As well as those heading to work, holiday plans have been turned upside down by the stoppages.
Guests at the Gibson Hotel in the Point Village have made several complaints to staff about the inconvenience of the strikes.
“With our guests, it’s become an issue from a leisure perspective. Guests are coming here for a break, they like to park their cars downstairs or come in from the airport and know they can jump on a Luas to get into the city or to the attractions along the line,” said Nicky Logue, general manager at the hotel.
“Guests have passed comment that it’s very frustrating and it’s an added expense when they come to Dublin.”
He added that they have been booking a lot more taxis on the days of the strikes, and although they use a company with a large base of 400 cars, they still see delays during peak times of 7.30am-9am.
“June, July, August and September are the key months for our home market, our UK market and a high number of American visitors. In June, you could be looking at around 13,000-14,000 guests,” he said.
“The summer is our peak leisure season, particularly with families. We do a zoo package for two adults and two children, and they would expect to be able to get as close to the zoo as possible on the Luas.”

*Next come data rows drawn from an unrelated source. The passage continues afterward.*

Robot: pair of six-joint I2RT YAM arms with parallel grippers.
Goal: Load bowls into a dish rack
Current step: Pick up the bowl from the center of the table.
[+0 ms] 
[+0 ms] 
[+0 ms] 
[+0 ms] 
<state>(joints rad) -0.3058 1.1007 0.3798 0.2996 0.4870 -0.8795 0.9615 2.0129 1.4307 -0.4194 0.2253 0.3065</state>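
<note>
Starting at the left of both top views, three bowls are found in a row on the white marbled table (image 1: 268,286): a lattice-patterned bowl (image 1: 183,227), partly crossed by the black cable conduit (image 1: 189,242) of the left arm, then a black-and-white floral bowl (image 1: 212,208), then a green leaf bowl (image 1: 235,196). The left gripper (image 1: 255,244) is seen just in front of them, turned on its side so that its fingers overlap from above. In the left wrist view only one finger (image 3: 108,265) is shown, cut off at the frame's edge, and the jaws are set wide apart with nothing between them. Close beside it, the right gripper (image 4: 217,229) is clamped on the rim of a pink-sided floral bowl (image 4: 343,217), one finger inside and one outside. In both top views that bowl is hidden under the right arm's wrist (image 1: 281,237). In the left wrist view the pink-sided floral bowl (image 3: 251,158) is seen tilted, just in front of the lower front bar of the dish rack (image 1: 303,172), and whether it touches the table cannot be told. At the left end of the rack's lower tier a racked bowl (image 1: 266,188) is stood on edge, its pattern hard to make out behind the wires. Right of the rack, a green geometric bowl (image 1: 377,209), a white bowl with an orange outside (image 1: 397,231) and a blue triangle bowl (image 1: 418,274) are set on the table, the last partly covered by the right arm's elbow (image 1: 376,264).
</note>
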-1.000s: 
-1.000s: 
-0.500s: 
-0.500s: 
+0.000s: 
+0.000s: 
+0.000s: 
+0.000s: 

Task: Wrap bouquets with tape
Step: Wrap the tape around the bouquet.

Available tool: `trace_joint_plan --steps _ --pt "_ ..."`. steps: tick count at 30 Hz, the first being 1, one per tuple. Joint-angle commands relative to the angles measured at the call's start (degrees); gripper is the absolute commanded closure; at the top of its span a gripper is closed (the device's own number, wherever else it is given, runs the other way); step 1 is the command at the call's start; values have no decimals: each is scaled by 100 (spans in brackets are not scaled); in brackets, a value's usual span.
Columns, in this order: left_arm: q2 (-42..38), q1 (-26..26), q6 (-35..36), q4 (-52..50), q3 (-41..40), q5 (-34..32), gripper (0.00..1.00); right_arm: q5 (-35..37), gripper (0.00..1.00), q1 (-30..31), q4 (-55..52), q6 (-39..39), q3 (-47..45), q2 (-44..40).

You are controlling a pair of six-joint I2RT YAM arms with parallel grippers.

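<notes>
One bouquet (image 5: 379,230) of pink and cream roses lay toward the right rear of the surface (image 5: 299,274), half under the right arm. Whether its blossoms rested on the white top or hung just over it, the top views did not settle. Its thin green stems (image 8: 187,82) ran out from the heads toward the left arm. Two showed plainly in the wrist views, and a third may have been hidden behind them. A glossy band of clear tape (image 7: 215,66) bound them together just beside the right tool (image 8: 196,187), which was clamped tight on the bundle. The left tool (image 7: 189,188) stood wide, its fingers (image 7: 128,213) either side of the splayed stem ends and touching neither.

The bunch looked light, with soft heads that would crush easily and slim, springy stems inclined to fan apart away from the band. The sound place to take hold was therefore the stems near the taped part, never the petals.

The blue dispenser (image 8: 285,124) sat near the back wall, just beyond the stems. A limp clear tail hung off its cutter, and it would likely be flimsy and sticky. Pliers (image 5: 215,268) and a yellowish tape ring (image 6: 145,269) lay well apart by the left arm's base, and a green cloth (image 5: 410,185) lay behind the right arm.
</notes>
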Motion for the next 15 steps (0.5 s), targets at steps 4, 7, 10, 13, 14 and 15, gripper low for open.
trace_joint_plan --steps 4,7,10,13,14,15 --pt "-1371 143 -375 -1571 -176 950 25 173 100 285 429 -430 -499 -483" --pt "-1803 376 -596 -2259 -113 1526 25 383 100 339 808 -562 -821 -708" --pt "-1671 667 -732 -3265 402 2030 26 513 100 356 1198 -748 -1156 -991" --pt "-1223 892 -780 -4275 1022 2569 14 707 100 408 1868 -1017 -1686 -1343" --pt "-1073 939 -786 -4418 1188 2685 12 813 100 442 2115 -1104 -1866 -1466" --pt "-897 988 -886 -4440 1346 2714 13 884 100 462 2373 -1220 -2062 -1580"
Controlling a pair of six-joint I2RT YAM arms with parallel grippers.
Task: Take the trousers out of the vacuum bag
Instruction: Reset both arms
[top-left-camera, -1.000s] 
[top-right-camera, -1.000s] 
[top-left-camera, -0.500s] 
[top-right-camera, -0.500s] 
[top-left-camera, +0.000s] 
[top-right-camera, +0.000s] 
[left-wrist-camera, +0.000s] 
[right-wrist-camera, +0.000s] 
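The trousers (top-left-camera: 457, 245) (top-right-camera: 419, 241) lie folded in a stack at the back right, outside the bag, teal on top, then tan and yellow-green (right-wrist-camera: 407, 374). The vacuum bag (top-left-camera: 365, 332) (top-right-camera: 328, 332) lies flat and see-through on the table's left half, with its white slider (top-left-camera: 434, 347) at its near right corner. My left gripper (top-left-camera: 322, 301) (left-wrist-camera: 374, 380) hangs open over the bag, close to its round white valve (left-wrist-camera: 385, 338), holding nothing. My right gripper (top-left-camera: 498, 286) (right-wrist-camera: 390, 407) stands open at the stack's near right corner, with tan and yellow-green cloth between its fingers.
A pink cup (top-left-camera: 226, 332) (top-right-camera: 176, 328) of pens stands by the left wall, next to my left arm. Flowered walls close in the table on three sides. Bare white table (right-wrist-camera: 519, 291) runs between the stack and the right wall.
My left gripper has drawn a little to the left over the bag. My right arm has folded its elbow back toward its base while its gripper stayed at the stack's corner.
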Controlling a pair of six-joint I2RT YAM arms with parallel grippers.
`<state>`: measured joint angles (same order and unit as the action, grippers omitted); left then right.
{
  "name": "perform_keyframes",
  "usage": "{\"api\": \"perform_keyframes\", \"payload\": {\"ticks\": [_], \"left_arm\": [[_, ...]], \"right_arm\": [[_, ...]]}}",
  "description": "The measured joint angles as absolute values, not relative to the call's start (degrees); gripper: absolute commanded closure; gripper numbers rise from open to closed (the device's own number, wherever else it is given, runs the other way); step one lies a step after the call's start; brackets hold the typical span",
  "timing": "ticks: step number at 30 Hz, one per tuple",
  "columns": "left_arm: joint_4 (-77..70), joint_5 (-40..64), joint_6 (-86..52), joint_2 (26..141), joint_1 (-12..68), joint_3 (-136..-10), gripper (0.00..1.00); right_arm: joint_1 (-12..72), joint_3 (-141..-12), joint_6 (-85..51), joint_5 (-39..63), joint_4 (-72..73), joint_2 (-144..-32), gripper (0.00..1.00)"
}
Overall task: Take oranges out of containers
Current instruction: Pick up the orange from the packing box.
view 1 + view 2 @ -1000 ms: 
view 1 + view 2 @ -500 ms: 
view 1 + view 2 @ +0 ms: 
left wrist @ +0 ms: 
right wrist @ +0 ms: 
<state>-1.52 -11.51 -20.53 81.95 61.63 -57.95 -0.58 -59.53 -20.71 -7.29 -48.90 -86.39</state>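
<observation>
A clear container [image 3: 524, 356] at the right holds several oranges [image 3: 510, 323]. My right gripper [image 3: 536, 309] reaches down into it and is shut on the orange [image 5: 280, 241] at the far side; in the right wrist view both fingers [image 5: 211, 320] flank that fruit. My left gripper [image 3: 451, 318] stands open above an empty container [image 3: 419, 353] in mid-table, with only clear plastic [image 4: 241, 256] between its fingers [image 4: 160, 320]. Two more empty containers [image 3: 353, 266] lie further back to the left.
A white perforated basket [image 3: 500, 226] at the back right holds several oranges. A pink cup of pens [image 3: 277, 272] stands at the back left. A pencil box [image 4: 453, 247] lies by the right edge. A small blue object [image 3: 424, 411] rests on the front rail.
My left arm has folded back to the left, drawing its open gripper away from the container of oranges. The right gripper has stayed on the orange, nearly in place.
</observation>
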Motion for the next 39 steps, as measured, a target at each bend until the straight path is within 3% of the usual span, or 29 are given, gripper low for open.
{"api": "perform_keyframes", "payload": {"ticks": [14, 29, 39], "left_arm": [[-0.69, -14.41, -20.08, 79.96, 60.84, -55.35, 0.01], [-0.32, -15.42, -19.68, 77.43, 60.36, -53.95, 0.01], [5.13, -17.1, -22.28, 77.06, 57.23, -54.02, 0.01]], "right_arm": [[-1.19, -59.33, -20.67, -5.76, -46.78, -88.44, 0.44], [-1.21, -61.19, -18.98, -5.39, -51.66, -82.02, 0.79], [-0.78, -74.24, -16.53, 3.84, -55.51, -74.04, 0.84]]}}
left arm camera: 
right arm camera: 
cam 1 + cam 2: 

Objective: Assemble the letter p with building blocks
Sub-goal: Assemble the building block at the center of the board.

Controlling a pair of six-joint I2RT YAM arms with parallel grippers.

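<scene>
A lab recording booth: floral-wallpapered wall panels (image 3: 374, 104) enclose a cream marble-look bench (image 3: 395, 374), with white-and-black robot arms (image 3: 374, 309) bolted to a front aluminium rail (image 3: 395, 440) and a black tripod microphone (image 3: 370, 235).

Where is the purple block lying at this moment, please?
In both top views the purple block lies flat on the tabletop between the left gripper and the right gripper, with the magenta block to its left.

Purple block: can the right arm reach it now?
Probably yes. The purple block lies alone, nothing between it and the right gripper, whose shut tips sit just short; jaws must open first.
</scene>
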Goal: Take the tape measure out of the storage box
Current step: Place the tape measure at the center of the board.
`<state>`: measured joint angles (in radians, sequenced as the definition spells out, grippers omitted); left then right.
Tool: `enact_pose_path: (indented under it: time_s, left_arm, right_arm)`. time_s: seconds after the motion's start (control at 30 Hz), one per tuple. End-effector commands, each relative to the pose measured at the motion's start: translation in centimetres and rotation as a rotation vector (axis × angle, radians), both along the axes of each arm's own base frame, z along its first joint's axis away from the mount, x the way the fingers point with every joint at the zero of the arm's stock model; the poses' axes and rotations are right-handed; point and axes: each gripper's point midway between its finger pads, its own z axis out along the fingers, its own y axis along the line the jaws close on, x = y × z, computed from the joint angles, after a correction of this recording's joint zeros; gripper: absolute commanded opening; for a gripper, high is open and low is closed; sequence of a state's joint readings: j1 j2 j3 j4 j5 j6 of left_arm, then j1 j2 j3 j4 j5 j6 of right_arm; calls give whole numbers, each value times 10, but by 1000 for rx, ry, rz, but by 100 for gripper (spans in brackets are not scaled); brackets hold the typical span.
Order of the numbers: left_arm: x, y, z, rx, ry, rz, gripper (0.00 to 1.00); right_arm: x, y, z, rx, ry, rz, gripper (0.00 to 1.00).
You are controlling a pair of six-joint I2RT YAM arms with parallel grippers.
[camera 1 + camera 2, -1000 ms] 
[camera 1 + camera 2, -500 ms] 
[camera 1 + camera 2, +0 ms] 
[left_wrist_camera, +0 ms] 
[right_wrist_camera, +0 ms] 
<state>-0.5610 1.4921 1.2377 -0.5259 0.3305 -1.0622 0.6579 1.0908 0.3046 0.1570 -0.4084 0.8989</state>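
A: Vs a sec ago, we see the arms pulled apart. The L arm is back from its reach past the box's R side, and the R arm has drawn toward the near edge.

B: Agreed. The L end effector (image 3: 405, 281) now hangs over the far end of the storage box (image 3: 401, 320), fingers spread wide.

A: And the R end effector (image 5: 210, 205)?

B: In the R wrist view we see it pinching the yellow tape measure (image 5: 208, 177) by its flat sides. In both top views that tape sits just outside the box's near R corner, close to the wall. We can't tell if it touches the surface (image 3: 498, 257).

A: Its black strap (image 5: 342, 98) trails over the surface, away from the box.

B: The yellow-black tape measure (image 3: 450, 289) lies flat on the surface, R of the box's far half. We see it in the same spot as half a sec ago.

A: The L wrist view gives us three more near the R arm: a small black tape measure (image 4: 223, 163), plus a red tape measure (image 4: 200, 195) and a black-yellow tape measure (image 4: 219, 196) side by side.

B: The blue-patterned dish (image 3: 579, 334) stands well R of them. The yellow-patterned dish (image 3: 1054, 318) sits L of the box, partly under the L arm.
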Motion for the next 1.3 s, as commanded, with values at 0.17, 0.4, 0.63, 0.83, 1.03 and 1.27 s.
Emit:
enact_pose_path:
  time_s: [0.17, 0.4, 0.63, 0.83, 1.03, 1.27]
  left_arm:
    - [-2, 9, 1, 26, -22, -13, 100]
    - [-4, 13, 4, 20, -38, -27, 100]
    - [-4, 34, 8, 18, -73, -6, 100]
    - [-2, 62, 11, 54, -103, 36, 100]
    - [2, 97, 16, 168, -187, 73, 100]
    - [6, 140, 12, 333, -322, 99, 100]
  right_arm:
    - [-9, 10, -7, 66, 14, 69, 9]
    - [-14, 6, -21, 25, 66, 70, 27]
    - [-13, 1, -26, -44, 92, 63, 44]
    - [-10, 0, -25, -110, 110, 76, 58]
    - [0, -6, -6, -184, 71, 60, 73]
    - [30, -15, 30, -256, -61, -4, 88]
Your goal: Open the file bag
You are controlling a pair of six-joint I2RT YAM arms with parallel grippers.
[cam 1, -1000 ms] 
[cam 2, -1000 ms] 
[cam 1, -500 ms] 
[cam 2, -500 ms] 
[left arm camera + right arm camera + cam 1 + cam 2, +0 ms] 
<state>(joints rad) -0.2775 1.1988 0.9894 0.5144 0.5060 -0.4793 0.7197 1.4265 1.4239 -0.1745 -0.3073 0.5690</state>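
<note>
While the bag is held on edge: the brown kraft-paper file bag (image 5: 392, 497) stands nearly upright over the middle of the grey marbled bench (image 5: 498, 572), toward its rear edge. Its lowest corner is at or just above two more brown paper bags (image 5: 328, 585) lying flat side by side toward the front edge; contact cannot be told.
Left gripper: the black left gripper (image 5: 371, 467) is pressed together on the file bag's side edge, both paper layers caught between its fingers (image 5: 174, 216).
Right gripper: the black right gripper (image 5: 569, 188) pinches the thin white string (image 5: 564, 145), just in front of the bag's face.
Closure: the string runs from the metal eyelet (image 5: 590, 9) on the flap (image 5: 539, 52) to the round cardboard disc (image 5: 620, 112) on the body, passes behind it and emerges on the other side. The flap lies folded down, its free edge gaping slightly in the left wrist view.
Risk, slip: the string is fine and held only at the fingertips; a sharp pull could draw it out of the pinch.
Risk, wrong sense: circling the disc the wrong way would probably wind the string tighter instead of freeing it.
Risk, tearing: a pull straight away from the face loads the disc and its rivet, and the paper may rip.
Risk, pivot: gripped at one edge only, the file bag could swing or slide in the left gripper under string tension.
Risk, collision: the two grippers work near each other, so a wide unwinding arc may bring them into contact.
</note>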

In addition to the upcoming stoppages, the closure of nine stops on the red line is another cause for concern at the hotel, and Mr Logue said guests are likely to be confused by the replacement bus service.
“That came out of the blue for us. We’re told it may go on for longer than nine weeks. That’s becoming a big concern, there’s no real final point as to when they’re going to come back on,” he said.
Further strike action is planned to take place on May 26, May 27, June 2, June 3, June 7, June 8, June 9 and June 10.